Memories were certainly burnt deep into the fabrics of the Northern Irish people and it was not surprising that Boxing Day of 1948 saw violence coming to a head once again. This time at Linfield’s Windsor Park Stadium when fans were enraged at Belfast Celtic being given a penalty with Linfield winning 1-0. The pitch was immediately invaded, with the mob heading for Jimmy Jones, Celtic’s top scorer. He was dragged from the pitch and severely beaten up until his leg was shattered. That was the end of Jimmy Jones and also the end of Belfast Celtic.
That is not the only story of how a football team became extinct due to sectarian violence. Derry City FC founded in 1928, suffered the same fate in the late seventies when The Troubles had flared up in Northern Ireland once again.
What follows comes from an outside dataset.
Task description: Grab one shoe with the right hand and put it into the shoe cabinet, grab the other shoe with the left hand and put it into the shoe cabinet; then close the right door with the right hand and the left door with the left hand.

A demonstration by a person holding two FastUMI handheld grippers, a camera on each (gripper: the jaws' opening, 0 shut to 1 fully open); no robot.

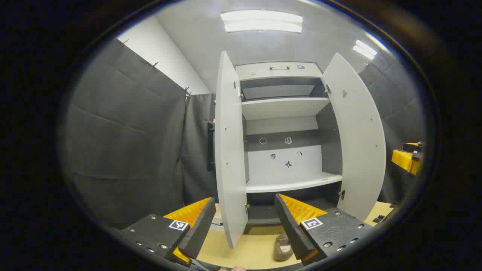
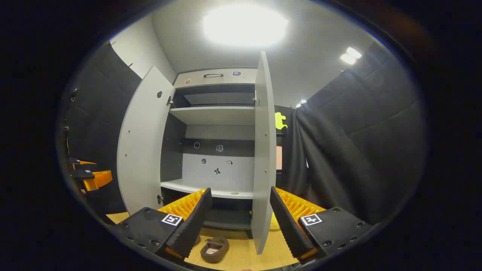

The team’s ground, Brandywell, was in the Bogside area, which was the heart of the battlefield for the Nationalists and the ranks of Stormont. The team was forced to move to Coleraine, 20 kilometers away for security reasons. After thirteen months displacement, the club formally requested to return to Brandywell due to the situation having improved. However,the IFA with its majority Protestant council refused to reinstate them, and due to dwindling crowds, Derry City had to withdraw from the league in 1972. The Political and social unrest affected football in the province in other ways too. The Northern Irish home internationals were played in England from 1971 to 1975 which undoubtedly impoverished football in more ways than one.
Unfortunately, it cannot be ignored that the football pitch has always provided a platform for supporters to express their religious and political affiliations and the game has been an instrument of division between the two communities from its beginnings. Will it remain that way? Time and history will tell.